While he was a respected teacher for over 35 years in Dublin, his career was not unaffected by his past: “John had always been ambitious so, after completing his degree, he attended many extra-curricular courses. He applied for promotion after promotion in Ballyfermot, but on each occasion he was turned down. In the early years, he attributed this failure to his lack of experience but, as time progressed, it became evident that he was being passed over for less qualified teachers.” 

When he questions the Principal about this he learns that “prejudice against former industrial-school inmates was alive and well.”

Artane Industrial School: a prison for John Cameron
Artane Industrial School: a prison for John Cameron

John’s account of his life is augmented with a few notes at the end of many of the chapters, which gives the reader the historical facts about life in Ireland in the 1930s and 1940s. It’s a horrifying picture of the power of the Church over the State and its citizens. There are numerous examples of how the attitudes of the Church influenced behaviour and attitudes, including anti-Protestant prejudice; spying on and reporting the behaviour of others. It’s a grim picture.

The publication of the Final Report of the Commission of Investigation into Mother and Baby Homes in January magnified calls for adopted children to be given access to their birth records. If anyone ever doubted that they should, they must read Boy 11963 – it’s the most compelling argument for the right for everyone to know where they came from. Imagine if all your life you never saw anyone related to you unless you were fortunate enough to have a child.

Here’s how John expresses his feelings: “His obsession with his past began very early on in Artane. Many of the boys had family outside, and he longed to find someone belonging to him. What started as a nagging need became a burning desire as he grew older. … Like a salmon struggling to return to its spawning grounds, the yearning to find his overwhelmed him at times.” The second half of the book reads like fiction, although it isn’t, and it’s gripping. This part of the book is written in a different style to the first, with encounters and conversations dramatized, which works very well. The reader is drawn in immediately and wants to find out what happened.

From when they first met John was encouraged by his wife Treasa to investigate his origins. For years they didn’t succeed but eventually received the first evidence of who his parents were. Without spoiling it for future readers, the story of John’s parents which emerges is about forbidden love and how it scandalised rural Ireland and made national headlines in the 1930s. It includes the first time a paternity blood test was used in court, back in 1935. It would make a great film or television series.

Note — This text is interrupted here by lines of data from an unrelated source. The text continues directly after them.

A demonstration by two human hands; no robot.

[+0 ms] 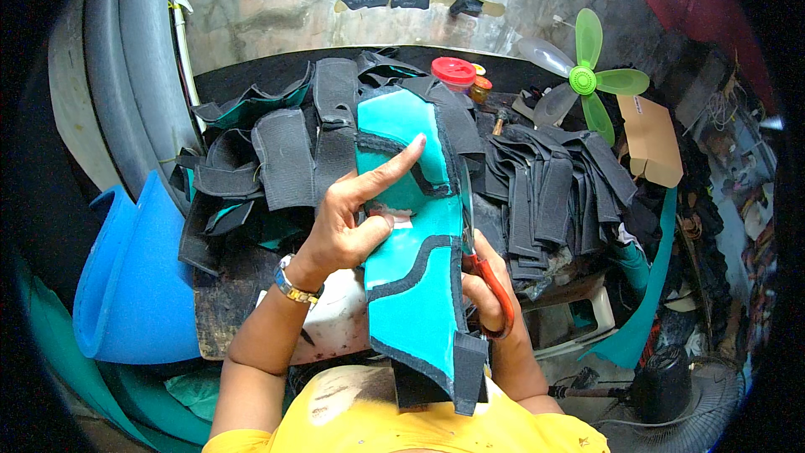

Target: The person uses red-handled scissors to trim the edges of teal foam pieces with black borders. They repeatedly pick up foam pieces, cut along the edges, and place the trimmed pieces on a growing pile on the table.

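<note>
The left hand point(352, 218) has its index finger stretched out straight, its tip lying on the upper part of a teal foam piece point(411, 285) edged and crossed with black binding; the thumb presses the piece's left edge near a small white label, and the other fingers curl behind it, so the hand grips the piece rather than lying flat. A metal wristwatch point(295, 285) sits on that wrist. The right hand point(490, 285) is closed through the orange handles of a pair of scissors point(480, 264), whose blades run up along the right edge of the teal piece — whether the blades are apart cannot be told, since they lie edge-on against the black trim.

The teal piece stands nearly upright between the 2 hands, its lower end hanging over the person's yellow shirt point(394, 419).

Behind it, a dark work table point(226, 302) carries heaps of black straps point(545, 193) and more black-and-teal pieces point(260, 109). A jar with a red lid point(454, 72) stands at the far side, and a small green fan point(583, 80) sits to the right — beside it a cardboard piece point(650, 138). A rolled blue foam sheet point(134, 277) leans at the left.
</note>
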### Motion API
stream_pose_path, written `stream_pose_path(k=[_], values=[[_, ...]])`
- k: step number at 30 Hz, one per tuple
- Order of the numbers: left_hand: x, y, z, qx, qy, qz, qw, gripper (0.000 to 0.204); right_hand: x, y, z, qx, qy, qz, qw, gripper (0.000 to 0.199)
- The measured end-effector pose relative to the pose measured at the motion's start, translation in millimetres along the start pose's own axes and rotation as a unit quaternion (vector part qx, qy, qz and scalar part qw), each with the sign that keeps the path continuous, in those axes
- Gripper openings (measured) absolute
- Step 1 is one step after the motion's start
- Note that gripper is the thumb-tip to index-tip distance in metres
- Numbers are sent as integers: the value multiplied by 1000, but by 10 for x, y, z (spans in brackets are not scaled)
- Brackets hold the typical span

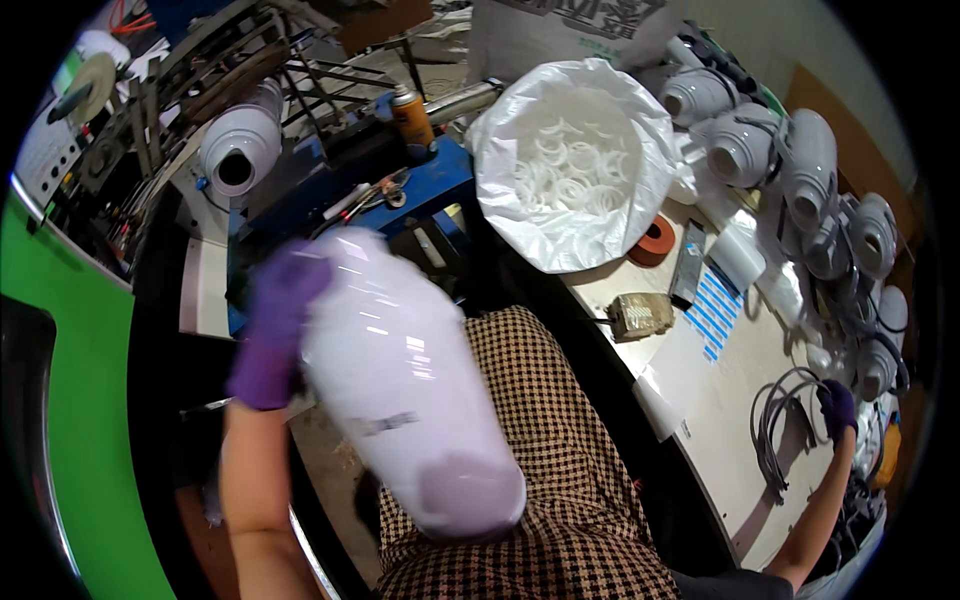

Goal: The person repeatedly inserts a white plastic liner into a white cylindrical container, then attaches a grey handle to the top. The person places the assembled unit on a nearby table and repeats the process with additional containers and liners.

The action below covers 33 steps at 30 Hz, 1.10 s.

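Note:
My left hand, in a purple glove and somewhat blurred by motion, grips the upper left side of a large glossy white plastic housing. The housing slants over my lap, its rounded, greyish-pink end nearest me. Far out to the right, my right hand, gloved in purple too, is closed on a loosely looped grey cable above the white table. Beyond that hand lie several similar white housings with dark cables among them.
A white plastic bag full of white rings stands ahead. Near it are an orange tape roll, a dark bar and a tape-wrapped block. An orange spray can and tools sit on a blue machine; another white housing is at left.

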State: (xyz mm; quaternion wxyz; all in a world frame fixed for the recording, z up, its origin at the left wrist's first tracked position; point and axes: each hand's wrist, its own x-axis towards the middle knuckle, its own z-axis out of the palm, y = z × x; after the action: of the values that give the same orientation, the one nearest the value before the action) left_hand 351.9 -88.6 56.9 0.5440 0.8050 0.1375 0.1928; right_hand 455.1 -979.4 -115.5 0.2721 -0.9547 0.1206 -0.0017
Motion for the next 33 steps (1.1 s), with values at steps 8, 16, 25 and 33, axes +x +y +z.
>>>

Boy 11963 is well worth reading. It’s a compelling account of how children were treated not that long ago and gives great insight into life in Ireland from the 1930s until the recent past. It will make you glad to live in today’s Ireland.

While much John’s story is sad and will make the reader angry, in the end it is uplifting, as he has a satisfying career and meets and marries Treasa, now happily together for almost six decades.

The writing of Boy 11963 was a family affair, we learn from his daughter Aileen in the Foreword: “Dad’s early life was one of hardship and adversity. Despite this, he rose like the phoenix from the ashes. He fought hard to become someone, to carve out a decent and honourable life, and to raise a family.”